■ Task brief:
Look through the entries below and show every line containing the word "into".

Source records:

—————

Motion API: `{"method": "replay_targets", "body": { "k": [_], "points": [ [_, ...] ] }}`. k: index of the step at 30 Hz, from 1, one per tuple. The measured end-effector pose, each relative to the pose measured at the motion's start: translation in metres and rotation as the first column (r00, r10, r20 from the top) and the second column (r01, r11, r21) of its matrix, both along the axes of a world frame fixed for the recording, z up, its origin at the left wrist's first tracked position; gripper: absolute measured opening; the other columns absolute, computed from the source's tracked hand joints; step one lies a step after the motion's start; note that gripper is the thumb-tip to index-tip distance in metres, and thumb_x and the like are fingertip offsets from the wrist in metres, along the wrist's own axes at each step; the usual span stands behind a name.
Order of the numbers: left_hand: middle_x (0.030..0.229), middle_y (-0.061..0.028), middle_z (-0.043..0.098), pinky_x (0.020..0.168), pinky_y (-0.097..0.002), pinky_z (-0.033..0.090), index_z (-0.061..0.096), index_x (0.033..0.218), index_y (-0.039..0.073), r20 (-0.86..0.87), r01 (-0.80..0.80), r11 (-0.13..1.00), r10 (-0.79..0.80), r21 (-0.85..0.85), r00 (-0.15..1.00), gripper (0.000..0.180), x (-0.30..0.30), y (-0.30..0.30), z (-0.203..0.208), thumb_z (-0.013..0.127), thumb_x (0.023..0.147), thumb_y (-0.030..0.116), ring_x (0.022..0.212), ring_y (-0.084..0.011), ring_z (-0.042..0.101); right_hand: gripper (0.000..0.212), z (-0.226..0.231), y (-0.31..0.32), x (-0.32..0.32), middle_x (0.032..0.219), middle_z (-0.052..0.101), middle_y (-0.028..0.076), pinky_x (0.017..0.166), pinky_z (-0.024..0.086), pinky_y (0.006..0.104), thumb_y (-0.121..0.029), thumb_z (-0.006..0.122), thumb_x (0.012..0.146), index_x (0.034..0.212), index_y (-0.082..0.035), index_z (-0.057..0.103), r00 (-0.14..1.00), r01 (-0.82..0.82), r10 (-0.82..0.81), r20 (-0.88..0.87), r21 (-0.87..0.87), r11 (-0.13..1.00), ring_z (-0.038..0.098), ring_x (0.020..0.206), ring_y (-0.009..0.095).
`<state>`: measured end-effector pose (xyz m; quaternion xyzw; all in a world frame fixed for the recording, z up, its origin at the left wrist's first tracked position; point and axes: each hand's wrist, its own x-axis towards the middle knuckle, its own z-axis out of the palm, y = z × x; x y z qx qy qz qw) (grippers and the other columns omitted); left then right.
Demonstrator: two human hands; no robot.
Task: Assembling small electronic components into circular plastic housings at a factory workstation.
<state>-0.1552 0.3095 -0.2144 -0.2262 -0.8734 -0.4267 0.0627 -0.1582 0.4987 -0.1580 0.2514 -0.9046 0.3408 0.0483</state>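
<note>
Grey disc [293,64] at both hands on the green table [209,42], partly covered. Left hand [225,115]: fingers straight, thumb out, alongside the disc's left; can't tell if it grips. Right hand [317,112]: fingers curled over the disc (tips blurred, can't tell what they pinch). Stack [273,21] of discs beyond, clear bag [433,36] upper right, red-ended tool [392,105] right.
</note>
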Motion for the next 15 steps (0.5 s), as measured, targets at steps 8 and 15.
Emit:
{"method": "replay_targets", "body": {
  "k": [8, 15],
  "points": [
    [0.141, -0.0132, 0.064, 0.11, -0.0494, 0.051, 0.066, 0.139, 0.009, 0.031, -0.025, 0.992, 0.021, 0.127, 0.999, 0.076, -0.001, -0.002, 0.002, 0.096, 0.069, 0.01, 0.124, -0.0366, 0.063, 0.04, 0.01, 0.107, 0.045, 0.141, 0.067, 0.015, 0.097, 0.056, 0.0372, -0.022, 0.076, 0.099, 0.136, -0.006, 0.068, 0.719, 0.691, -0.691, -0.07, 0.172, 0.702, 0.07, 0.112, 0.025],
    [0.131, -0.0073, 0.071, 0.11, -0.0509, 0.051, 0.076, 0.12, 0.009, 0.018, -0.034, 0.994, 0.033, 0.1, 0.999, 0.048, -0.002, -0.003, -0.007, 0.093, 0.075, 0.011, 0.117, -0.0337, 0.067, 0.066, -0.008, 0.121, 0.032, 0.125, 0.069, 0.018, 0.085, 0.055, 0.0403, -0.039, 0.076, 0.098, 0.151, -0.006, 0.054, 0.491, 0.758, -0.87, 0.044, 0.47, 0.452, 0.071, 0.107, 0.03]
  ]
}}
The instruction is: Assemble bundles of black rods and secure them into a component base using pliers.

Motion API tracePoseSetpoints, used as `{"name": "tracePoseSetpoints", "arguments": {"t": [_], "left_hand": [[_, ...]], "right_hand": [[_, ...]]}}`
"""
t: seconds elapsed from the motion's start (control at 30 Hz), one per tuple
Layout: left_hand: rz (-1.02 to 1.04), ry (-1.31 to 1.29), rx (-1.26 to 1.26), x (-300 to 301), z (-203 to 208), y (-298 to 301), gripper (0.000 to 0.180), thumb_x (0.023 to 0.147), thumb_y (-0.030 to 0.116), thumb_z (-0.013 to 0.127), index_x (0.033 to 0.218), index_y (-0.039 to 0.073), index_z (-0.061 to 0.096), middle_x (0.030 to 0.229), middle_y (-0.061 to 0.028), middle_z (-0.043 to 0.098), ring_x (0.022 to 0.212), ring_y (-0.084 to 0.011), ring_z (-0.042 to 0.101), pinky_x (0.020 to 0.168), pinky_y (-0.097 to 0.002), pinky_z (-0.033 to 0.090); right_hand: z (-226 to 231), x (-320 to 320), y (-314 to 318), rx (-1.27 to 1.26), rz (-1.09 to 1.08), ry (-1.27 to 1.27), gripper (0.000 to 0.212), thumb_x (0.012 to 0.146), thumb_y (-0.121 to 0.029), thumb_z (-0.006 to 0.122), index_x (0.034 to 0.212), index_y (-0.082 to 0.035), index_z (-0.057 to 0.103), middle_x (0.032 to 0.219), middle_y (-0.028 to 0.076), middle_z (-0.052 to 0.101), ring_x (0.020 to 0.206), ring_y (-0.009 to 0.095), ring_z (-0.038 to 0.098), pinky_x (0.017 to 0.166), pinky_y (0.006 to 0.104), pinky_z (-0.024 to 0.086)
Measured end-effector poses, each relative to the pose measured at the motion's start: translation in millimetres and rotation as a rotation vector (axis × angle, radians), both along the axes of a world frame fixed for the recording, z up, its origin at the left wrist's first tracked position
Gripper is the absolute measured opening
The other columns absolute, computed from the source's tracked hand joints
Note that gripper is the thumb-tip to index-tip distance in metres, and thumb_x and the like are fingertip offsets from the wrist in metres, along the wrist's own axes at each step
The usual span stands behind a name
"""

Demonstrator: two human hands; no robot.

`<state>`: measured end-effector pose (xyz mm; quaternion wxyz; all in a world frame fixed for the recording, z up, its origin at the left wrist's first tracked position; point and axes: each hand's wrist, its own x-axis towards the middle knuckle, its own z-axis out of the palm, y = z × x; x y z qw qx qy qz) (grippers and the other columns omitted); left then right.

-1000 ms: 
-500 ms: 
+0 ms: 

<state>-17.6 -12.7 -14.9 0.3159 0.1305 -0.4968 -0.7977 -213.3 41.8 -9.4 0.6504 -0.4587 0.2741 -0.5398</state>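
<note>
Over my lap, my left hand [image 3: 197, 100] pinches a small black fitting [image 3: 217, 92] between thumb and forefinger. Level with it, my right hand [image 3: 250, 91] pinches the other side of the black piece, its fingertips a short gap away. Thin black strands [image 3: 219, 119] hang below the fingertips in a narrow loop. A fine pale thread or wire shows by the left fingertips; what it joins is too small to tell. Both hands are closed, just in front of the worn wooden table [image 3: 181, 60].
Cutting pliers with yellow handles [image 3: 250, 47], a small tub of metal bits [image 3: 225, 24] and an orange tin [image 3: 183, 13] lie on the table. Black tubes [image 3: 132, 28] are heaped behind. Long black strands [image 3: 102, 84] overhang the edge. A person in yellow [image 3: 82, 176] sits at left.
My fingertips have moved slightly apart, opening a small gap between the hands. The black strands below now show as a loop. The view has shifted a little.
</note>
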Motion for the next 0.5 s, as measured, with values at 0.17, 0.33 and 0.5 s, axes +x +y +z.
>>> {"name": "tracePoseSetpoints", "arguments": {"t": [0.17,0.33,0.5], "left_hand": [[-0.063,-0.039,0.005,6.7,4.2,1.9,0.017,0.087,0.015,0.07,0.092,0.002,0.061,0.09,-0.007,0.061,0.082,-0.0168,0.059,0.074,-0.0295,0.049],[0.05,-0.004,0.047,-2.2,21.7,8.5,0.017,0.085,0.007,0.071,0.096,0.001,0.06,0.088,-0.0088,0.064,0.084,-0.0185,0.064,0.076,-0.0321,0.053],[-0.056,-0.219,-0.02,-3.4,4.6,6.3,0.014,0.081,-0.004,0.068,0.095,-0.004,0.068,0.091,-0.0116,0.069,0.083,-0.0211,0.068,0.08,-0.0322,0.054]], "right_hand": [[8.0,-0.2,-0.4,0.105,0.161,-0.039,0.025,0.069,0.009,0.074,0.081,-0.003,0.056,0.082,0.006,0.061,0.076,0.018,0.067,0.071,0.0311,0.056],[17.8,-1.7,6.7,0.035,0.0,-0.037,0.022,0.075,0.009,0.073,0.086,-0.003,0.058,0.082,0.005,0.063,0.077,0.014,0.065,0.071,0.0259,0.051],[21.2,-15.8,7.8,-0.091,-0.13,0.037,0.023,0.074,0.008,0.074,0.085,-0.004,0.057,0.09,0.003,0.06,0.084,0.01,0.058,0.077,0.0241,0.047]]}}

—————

■ Reply:
Task: Assembling small electronic components into circular plastic housings at a factory workstation.
The instruction is: Assemble bundles of black rods and secure them into a component base using pliers.

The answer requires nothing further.